● What is being asked
Could you please return each line of the data that has the word "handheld"?

Source data:

★ ★ ★

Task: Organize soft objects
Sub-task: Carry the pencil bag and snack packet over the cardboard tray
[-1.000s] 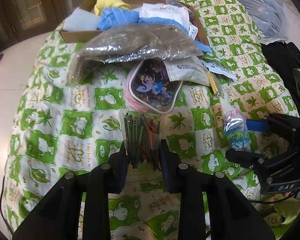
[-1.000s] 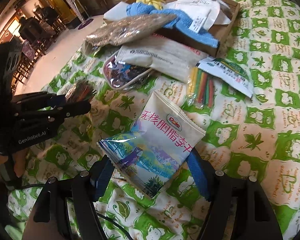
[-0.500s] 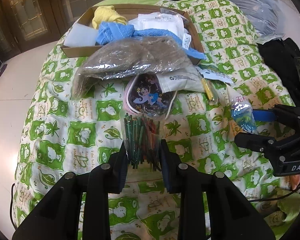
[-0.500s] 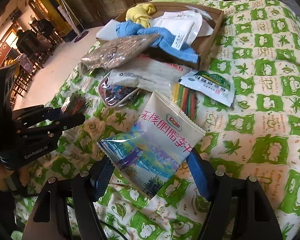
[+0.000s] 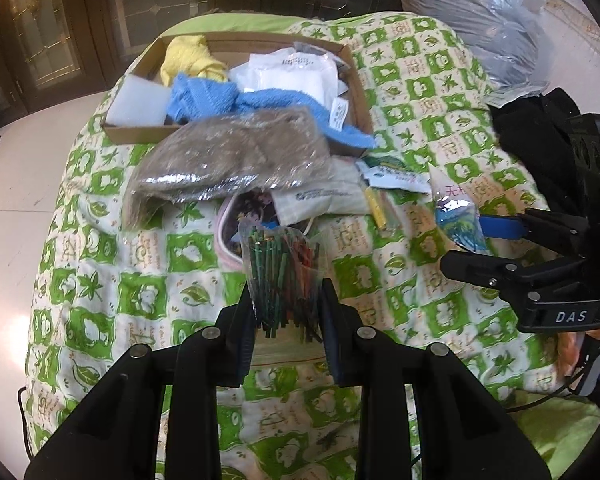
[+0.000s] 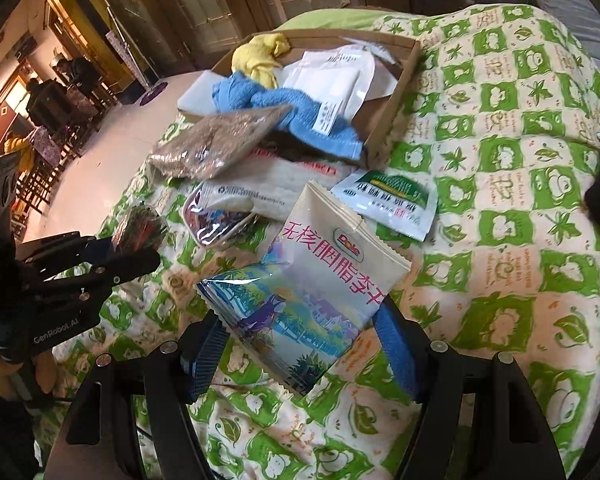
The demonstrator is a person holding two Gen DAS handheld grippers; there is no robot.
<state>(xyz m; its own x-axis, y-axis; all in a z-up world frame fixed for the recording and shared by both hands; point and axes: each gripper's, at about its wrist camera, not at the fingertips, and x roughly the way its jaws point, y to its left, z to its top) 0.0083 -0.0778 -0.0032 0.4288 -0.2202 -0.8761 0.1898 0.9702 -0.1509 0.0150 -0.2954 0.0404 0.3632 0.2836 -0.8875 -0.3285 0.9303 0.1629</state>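
while clamped, stick bag (image 5: 286, 276) sits between left gripper (image 5: 287, 320) fingers.

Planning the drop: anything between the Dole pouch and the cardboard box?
Yes. Right gripper holds the Dole pouch; the clear-wrapped brown bag and blue towel overhang the cardboard box's near edge.

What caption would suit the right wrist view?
Right gripper holds a Dole snack pouch above the green quilt, cardboard box of cloths beyond.
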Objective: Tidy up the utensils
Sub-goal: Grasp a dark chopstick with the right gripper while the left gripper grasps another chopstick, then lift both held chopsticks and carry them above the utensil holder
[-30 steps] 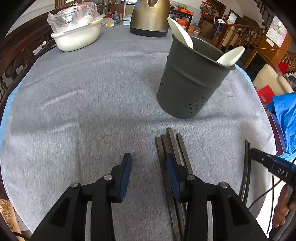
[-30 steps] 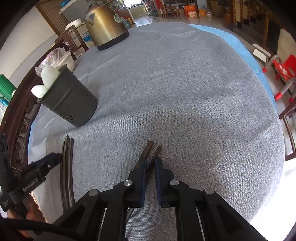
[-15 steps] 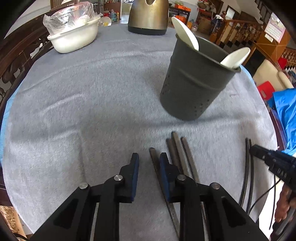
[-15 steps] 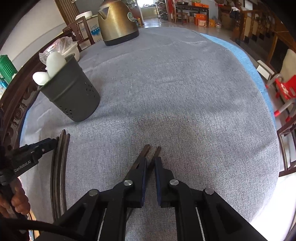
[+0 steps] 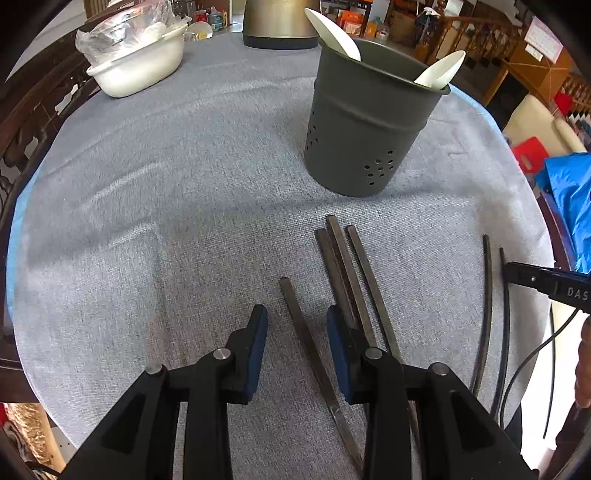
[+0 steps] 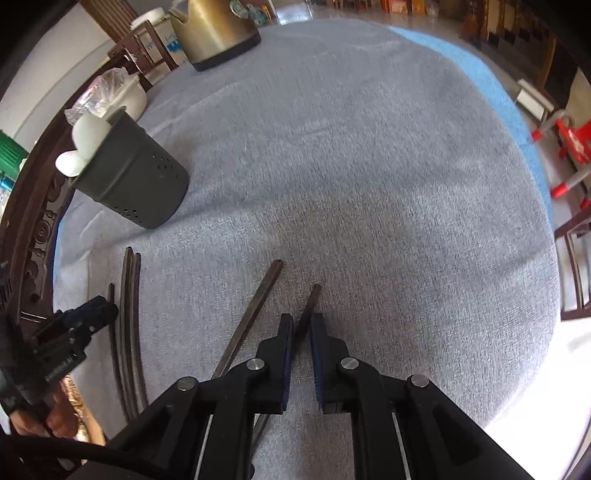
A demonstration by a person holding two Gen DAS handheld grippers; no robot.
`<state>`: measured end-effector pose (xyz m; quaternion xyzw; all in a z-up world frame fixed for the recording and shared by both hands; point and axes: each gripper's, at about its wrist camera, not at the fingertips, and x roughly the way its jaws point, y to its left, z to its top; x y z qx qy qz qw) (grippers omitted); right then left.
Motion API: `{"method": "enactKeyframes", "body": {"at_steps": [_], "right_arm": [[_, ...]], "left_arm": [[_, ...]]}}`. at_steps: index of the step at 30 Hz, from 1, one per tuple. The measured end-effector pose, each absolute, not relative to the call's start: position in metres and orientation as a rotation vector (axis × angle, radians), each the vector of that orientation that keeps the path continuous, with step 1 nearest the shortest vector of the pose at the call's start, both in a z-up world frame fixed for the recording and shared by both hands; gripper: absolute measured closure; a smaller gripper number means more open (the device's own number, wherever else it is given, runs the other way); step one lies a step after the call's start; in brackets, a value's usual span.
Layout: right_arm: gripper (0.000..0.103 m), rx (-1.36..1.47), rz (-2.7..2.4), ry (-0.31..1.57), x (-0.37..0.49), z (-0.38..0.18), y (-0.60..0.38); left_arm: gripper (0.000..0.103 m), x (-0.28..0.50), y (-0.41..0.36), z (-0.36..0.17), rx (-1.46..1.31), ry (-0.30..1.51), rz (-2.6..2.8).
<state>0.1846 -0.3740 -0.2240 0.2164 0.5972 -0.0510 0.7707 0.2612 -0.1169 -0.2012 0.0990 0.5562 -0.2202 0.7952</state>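
Four dark chopsticks (image 5: 347, 273) lie on the grey cloth at the left gripper (image 5: 297, 325): one runs between its opening jaws without touching either pad, three pass beneath its right finger. Ahead and to the right stands the grey utensil holder (image 5: 365, 129), holding two white spoons (image 5: 338, 33). The right gripper (image 6: 302, 325) is nearly closed, pinching one chopstick (image 6: 308, 306), with another just to its left.

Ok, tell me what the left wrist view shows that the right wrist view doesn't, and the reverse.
Left only: the left hand-held gripper, opening, astride one loose chopstick, and a blue cloth. Right only: the right hand-held gripper shut on a chopstick, and a red chair. Both: holder with white spoons, kettle, bowl, grey tablecloth.
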Motion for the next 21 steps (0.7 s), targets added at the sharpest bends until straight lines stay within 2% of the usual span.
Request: {"method": "enactKeyframes", "body": {"at_steps": [3, 5, 10, 16, 18, 21], "right_arm": [[0.089, 0.451, -0.124, 1.313, 0.192, -0.226, -0.370], [0.089, 0.409, -0.133, 1.304, 0.195, -0.226, -0.363], [0.094, 0.274, -0.131, 1.265, 0.203, -0.225, -0.343], [0.096, 0.312, -0.092, 1.177, 0.197, -0.209, -0.347], [0.103, 0.321, -0.071, 1.136, 0.193, -0.196, -0.346], [0.103, 0.316, -0.055, 1.080, 0.189, -0.178, -0.348]], "left_arm": [[0.071, 0.261, -0.127, -0.201, 0.232, 1.186, -0.464], [0.087, 0.259, -0.132, -0.201, 0.269, 1.165, -0.453], [0.097, 0.267, -0.132, -0.209, 0.220, 1.171, -0.469], [0.097, 0.265, -0.115, -0.183, 0.153, 1.078, -0.501], [0.097, 0.263, -0.113, -0.173, 0.144, 1.044, -0.500], [0.097, 0.261, -0.111, -0.154, 0.134, 0.990, -0.510]]}}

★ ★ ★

● Exercise solution
The demonstrator is a person holding two Gen DAS handheld grippers; there is no robot.
A demonstration by a person holding two Gen DAS handheld grippers; no robot.

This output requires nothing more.